### Problem to solve
A faithful, word-for-word copy of the data below is required, without pictures.

### Exercise data
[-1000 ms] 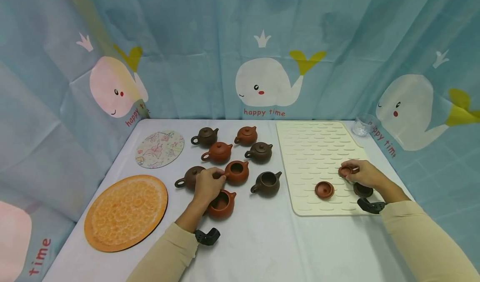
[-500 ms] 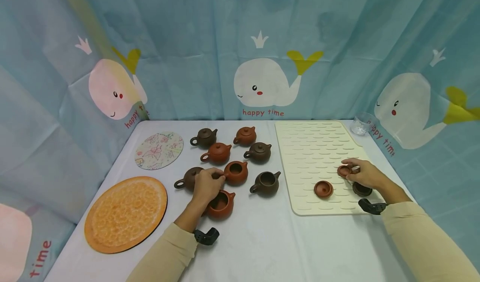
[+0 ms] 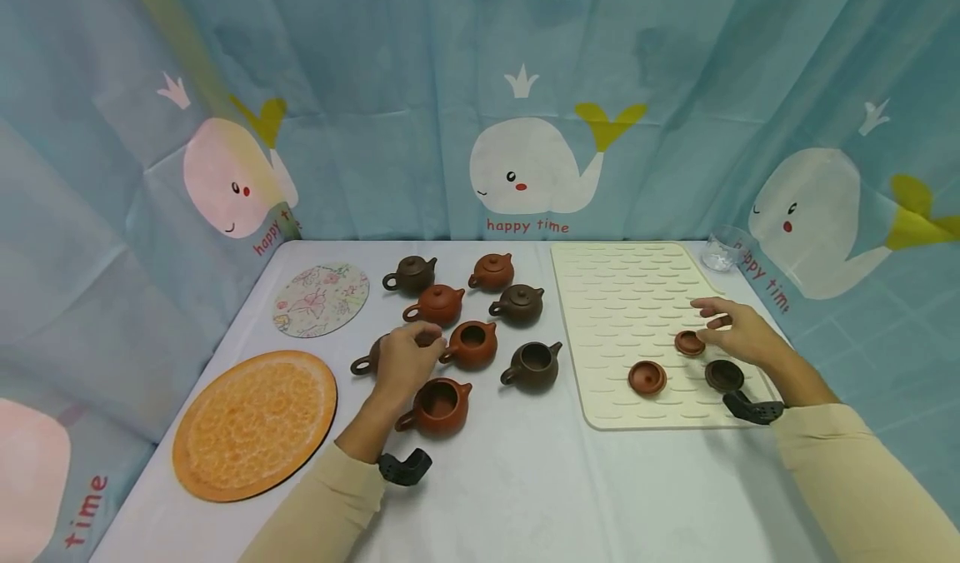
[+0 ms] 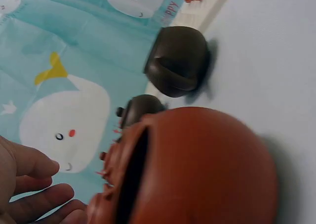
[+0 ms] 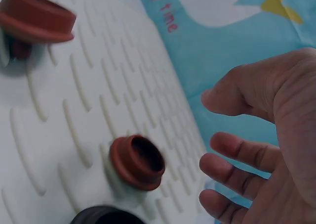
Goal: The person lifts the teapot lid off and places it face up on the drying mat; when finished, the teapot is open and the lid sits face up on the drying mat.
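My left hand [image 3: 407, 361] hovers over the dark lidded teapot [image 3: 365, 364], just left of the open red teapot [image 3: 477, 355]; in the left wrist view its fingers [image 4: 42, 200] hold nothing. A second open red teapot [image 3: 442, 418] stands nearer me, and an open dark teapot [image 3: 537, 377] is to the right. My right hand [image 3: 742, 336] is beside a small red lid [image 3: 689, 344] on the cream mat [image 3: 622, 296]. Its fingers [image 5: 237, 172] are parted and clear of the lid [image 5: 129, 169] in the right wrist view. Another red lid [image 3: 647, 378] and a dark lid [image 3: 724, 376] lie nearby.
Several lidded teapots, among them a red one [image 3: 440, 304], stand behind the open ones. At the left lie an orange round mat [image 3: 255, 425] and a floral round mat [image 3: 321, 300]. A clear cup [image 3: 722, 251] stands at the back right corner.
My left hand has lifted and drawn slightly left, off the teapots. My right hand has let go of the small red lid and moved up and right, leaving the lid on the mat.
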The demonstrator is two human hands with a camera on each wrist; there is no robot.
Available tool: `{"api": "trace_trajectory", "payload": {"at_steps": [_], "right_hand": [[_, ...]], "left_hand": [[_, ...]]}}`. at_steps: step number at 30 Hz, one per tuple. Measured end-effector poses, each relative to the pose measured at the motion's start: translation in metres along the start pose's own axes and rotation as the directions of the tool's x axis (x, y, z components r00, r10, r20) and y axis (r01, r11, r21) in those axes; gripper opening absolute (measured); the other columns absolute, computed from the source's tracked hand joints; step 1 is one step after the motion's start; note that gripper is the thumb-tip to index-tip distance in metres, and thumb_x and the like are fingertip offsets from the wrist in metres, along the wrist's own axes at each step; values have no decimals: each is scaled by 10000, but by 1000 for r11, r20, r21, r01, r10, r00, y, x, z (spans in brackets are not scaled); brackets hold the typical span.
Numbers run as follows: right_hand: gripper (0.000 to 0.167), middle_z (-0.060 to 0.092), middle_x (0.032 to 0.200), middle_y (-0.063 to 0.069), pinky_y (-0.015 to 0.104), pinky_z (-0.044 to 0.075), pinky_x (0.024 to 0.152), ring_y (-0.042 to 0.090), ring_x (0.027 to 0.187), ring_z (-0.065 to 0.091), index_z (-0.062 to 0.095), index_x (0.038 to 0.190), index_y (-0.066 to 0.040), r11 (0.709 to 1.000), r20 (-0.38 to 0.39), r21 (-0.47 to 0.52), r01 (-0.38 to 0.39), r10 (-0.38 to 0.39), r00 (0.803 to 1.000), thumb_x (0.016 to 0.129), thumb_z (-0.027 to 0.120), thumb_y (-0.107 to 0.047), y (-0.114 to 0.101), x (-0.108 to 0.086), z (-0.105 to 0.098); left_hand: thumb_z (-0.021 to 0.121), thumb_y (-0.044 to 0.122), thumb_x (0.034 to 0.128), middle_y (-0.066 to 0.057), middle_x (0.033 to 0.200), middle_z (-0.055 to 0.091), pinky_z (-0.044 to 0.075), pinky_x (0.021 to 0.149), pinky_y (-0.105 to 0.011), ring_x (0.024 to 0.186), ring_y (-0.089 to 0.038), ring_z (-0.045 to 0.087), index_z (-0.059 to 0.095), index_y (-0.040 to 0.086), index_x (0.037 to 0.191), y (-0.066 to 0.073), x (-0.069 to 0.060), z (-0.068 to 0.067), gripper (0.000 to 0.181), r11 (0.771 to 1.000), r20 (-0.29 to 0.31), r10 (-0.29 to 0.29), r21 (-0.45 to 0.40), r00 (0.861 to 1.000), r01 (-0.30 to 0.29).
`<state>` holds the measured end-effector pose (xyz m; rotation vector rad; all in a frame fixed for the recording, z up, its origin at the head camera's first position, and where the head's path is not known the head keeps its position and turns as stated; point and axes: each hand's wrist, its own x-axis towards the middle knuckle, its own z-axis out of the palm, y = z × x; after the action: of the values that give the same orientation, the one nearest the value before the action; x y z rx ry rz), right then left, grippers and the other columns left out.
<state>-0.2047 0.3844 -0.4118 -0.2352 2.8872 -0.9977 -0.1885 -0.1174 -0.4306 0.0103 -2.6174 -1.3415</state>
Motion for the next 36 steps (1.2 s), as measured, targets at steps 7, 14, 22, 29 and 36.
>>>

### Written answer
[-1000 ms] 
[-500 ms] 
[+0 ms] 
[+0 ms] 
[+0 ms] 
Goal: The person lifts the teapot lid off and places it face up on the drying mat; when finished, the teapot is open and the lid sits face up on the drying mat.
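My left hand [image 3: 407, 361] hovers over the dark lidded teapot [image 3: 365, 364], just left of the open red teapot [image 3: 477, 355]; in the left wrist view its fingers [image 4: 42, 200] hold nothing. A second open red teapot [image 3: 442, 418] stands nearer me, and an open dark teapot [image 3: 537, 377] is to the right. My right hand [image 3: 742, 336] is beside a small red lid [image 3: 689, 344] on the cream mat [image 3: 622, 296]. Its fingers [image 5: 237, 172] are parted and clear of the lid [image 5: 129, 169] in the right wrist view. Another red lid [image 3: 647, 378] and a dark lid [image 3: 724, 376] lie nearby.
Several lidded teapots, among them a red one [image 3: 440, 304], stand behind the open ones. At the left lie an orange round mat [image 3: 255, 425] and a floral round mat [image 3: 321, 300]. A clear cup [image 3: 722, 251] stands at the back right corner.
My left hand has lifted and drawn slightly left, off the teapots. My right hand has let go of the small red lid and moved up and right, leaving the lid on the mat.
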The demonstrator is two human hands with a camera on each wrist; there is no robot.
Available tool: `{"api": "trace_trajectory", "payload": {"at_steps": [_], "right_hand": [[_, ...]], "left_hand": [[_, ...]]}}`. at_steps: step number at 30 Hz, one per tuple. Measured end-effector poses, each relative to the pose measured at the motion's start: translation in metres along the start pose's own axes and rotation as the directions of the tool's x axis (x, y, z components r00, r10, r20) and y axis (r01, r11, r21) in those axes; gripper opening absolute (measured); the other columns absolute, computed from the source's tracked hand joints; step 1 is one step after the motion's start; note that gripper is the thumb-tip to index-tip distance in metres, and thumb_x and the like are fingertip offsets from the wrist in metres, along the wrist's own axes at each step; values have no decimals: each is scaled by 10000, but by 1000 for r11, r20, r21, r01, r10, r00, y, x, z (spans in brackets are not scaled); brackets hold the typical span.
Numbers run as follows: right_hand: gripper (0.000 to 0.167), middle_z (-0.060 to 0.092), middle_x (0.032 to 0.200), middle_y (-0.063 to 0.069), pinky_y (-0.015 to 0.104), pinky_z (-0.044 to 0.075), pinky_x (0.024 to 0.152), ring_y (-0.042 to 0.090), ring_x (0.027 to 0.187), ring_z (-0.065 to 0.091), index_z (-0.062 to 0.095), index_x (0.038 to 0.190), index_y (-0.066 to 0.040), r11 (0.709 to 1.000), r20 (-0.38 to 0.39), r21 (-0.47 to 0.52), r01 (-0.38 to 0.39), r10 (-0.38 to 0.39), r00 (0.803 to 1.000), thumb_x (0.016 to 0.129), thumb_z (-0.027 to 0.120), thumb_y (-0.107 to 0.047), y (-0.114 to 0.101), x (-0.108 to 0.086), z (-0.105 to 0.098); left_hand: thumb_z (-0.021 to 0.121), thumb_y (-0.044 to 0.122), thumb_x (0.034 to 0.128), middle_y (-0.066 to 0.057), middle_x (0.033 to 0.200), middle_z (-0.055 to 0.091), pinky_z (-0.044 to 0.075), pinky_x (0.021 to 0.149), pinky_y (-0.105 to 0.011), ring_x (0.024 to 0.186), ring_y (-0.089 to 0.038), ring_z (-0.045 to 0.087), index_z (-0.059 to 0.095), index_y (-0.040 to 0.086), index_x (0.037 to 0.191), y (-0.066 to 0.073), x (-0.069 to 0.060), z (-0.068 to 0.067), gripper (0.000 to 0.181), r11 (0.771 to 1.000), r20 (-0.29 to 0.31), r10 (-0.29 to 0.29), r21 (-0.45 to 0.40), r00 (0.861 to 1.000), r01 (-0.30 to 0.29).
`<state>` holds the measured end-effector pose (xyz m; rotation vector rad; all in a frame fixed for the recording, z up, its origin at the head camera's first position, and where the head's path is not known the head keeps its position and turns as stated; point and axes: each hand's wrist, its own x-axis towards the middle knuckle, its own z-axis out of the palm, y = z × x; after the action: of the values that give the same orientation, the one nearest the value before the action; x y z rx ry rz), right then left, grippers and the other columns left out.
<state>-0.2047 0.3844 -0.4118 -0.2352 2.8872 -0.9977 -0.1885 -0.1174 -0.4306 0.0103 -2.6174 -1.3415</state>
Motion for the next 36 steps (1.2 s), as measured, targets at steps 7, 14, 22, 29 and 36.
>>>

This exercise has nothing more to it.